У меня все в одной копилке: стихи и музыка с добычей денег, добыча продуктов, готовка.
– Любимая вами Марина Цветаева писала: «Моим стихам, написанным так рано, что и не знала я, что я поэт…». А когда вы почувствовали, поняли, что вы – поэт?
– Не было ничего особенного. Хоть нарочно придумывай историю! Не было… Середина детства нашептывала мне что-то, дедушка мой, талантливый, яркий человек, сообщил что-то изначальное о связи музыки и слова. В четырнадцать-пят-надцать лет у меня стали складываться песенки, это быстро расшевелилось. Я не священнодействовала, не задыхалась, все было легко. Пела родным, подругам. Я очень прислушивалась к своему старшему брату, ему было двадцать лет, он лучше меня знал поэзию. В поэзии у меня были кумиры. Ведь тогда в большой серии «Библиотека поэта» вышли Мандельштам и Цветаева. Когда девчонкой я гадала по книге – ставила свою судьбу на строчку стихов, – то снимала с полки Цветаеву.
Я вся немного вопреки. Но, конечно, было и много чего благодаря. Родители меня поучили музыке, показали, как стройно книжки стоят на полке. Я была девочка, обитающая в прохладной комнате, не тепличная. Присутствовали небольшой слух и музыкальность, я училась сотрудничать с зеркалом, с косметикой, с мужским полом. И все приносило плоды. Лет в 30 я уже что-то обрела, мне сделалось видно, что я что-то имею, кроме мужа и троих детей.
– Кем для вас был Булат Окуджава, по крайней мере, в начале сочинительства?
– Я так помню этот день, уже утонувший во тьме, когда я впервые услышала, как Булат Шалвович поет: «В склянке темного стекла из-под импортного пива роза красная цвела гордо и неторопливо…». И так я помню этот свой «ах…» во всю грудную клетку. Ничего такого уже повторить не удается. Не мне, а вообще, в пространстве. И воздух не удается набрать в грудь – все другое…

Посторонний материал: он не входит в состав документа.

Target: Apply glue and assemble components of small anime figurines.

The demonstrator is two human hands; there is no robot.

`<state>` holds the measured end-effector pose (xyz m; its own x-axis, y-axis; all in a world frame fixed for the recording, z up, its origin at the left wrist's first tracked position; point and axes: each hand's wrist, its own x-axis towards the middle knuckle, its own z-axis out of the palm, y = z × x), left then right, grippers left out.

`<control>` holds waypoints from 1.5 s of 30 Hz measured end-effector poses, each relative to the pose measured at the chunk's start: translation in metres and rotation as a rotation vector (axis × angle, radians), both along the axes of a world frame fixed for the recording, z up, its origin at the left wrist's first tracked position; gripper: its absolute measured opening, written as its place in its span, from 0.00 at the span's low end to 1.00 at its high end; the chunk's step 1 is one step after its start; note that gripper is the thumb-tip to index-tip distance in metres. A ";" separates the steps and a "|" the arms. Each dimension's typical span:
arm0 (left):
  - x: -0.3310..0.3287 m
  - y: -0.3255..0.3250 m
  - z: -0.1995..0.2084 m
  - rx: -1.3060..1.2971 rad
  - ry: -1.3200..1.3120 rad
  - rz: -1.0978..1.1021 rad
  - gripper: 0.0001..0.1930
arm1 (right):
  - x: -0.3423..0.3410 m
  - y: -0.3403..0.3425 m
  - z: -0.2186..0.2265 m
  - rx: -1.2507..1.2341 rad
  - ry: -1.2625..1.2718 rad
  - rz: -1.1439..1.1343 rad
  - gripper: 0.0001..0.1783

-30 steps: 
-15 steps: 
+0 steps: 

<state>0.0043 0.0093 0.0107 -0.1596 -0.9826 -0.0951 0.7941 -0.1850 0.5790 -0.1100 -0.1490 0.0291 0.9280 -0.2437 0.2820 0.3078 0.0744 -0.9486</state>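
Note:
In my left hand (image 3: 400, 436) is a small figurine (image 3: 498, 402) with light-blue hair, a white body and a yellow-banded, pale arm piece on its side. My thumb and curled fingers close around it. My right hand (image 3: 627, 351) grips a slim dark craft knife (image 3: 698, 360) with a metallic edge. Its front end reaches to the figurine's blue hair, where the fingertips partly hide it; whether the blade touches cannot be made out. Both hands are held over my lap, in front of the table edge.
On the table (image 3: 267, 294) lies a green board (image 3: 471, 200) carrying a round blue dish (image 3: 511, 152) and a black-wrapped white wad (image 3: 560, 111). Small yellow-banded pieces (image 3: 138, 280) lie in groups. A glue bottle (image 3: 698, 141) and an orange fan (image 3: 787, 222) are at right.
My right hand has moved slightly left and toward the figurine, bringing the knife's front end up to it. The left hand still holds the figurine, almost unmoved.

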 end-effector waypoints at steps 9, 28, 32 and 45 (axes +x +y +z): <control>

Пускай судьба, таинственный биограф,
Оставит мне единственный автограф.
Пускай блуждает в предрассветной мгле
Любовь моя – тень ваша на Земле.
Но, откровенно говоря, я не присоединяюсь к общему хору вспоминающих о нем, я, наоборот, совершенно стою в сторонке, подперев подбородок кулаком, и мне очень трудно с общими голосами слиться. Это и во всех-то вопросах непросто, а в вопросе каких-то сиропных воспоминаний о нем тем более. Ведь мои отношения с ним были суровыми, но он для меня всегда был и остается другом, учителем и в большой степени светочем. Окуджавы давно нет, а я совсем другое имя и другую фамилию ношу. Я – это я. Он был и остается он. В нас, конечно, есть схожее, есть близкое. Многим тонким и не очень тонким людям это бывает видно и слышно, но я думаю, мы все-таки разные.
– В одном из интервью вы говорили о том, что больше всего вас угнетает в нынешней жизни хамство. С этим можно как-то бороться или оно непобедимо? Что вас тревожит еще?
– Мне живется бурно. Большая семья, подросшие дети – все это живет и работает, и дышит очень интенсивно, и я вместе с ними. Радует меня больше всего самый младший член семьи. К политике отношусь как к театру. А утешаюсь литературой. Правда, боюсь, что современная русская литература утратила свою речь в мировом пространстве. В прозе Европа нас по всем статьям обставила. Впрочем, уже и двадцать пять лет назад романы Макса Фриша для меня значили больше, чем романы Астафьева, что же говорить о нынешнем положении?
Чувство брезгливости вызывает у меня попсовая культура: она липкая, ее слишком много, и можно ненароком запачкать рукав. Я говорю себе: да, есть и такое кино, и такая музыка, и, вероятно, это кому-нибудь нужно, но всего этого безумно много, и я стараюсь держаться поодаль.
Я по природе созидатель, любая разрушительная деятельность не для меня. Я за то, чтобы каждый делал что-то свое, а не боролся. В созидании и будет, если угодно, заключаться противостояние пошлости, которая абсолютно видна в нашем практическо-физическо-будничном мире. Если небожительствовать, (случается это с людьми моего года рождения), то можно не замечать неслыханного огрубения охранников, попытаться не заметить невероятной простоты нравов гардеробщиков (я имею в виду людей не хрупкого старческого возраста, а здоровеннейших мужчин). Каждый окрик сделался из деревянного каменным. Всякий работающий в лакейской должности (как это испокон веков называлось) разговаривает с неслыханной интонацией. И это достижение последних лет.
Происходит невероятное исчезновение сколь-нибудь интеллектуальных людей под несметным саранчеподобным числом людей серых. Причем в гамме от светло-дымчатого, воздушно-серого до густейшего, близкого к темному антрациту.